_Exercise details_.
Filter the listing below for "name" and report every line that has it.
*** Opening Provided material ***
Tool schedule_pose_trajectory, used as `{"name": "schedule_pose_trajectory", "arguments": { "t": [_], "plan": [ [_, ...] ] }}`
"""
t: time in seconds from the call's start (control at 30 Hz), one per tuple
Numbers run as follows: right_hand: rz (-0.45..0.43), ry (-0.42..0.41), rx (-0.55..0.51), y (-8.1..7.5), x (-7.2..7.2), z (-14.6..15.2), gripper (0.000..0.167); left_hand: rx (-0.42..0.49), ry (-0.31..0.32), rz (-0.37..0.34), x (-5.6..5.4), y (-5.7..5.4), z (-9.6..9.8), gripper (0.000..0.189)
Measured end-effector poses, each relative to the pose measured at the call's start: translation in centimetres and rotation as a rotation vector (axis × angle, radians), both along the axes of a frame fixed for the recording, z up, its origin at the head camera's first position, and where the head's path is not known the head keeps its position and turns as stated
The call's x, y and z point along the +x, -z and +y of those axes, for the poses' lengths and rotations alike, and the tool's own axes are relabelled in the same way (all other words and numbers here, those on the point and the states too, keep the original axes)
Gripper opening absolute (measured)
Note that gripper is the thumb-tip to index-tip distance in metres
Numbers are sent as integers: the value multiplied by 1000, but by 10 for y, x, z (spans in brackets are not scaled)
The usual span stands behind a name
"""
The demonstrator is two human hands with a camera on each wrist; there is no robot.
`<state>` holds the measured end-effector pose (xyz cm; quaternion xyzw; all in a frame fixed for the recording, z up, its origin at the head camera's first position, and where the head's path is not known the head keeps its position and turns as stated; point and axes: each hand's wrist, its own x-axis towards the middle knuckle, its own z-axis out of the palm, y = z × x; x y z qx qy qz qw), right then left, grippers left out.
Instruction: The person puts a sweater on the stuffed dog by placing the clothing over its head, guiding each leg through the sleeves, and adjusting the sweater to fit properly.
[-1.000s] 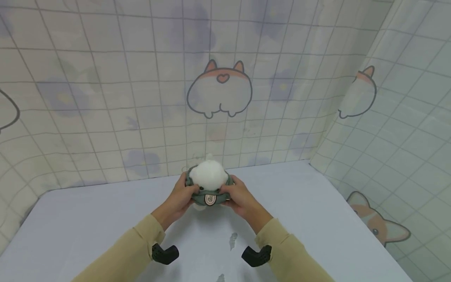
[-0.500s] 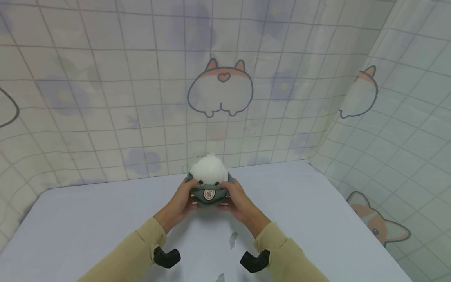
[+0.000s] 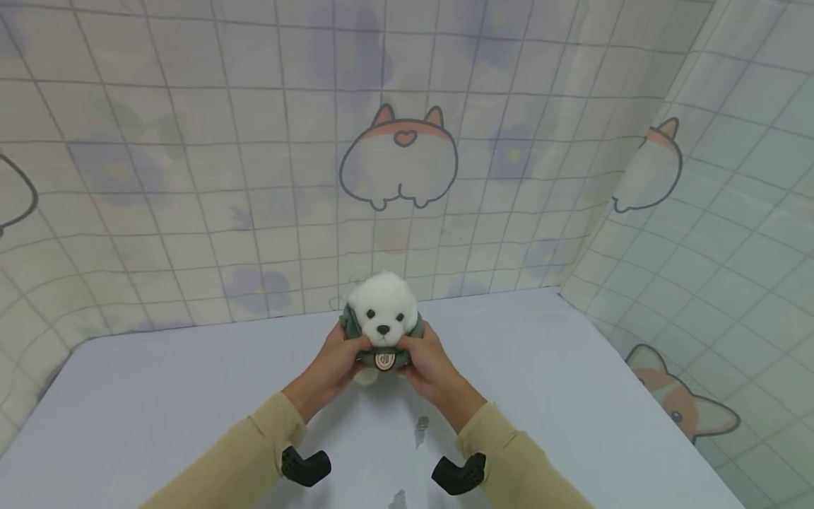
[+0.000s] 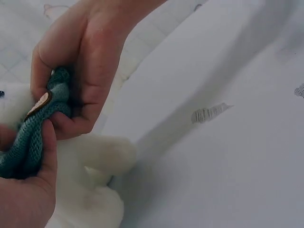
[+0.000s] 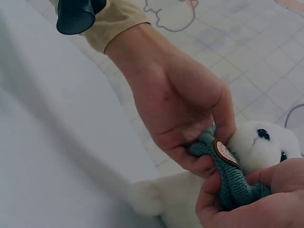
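A white plush dog [image 3: 381, 300] faces the head camera near the back of the table, dark eyes and nose showing. Bunched below its muzzle is a green knitted sweater [image 5: 232, 185] with a round pale patch [image 3: 384, 360]. My left hand [image 3: 333, 364] grips the sweater from the left, its thumb close to the patch. From the other side my right hand [image 3: 434, 364] pinches the knit the same way. In the left wrist view the plush dog's pale legs [image 4: 107, 156] hang below the bunched sweater. Most of the body behind my hands is hidden.
The white table [image 3: 191, 396] has grey worn marks [image 3: 421, 430] near its middle. A grid-patterned cloth [image 3: 191, 177] with printed corgis rises behind the table and along its right side. Black bands [image 3: 307, 468] sit at both beige sleeves.
The plush dog's head has tipped up, so its nose and mouth now show above the sweater's edge. Both hands keep hold of the knit and have shifted only slightly.
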<state>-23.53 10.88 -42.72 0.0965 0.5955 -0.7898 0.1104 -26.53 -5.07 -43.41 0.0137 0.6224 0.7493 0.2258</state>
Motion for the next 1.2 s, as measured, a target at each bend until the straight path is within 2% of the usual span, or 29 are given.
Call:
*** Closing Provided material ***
_Output of the exercise_.
Tool schedule_pose_trajectory, used as `{"name": "schedule_pose_trajectory", "arguments": { "t": [_], "plan": [ [_, ...] ] }}`
The usual span stands behind a name

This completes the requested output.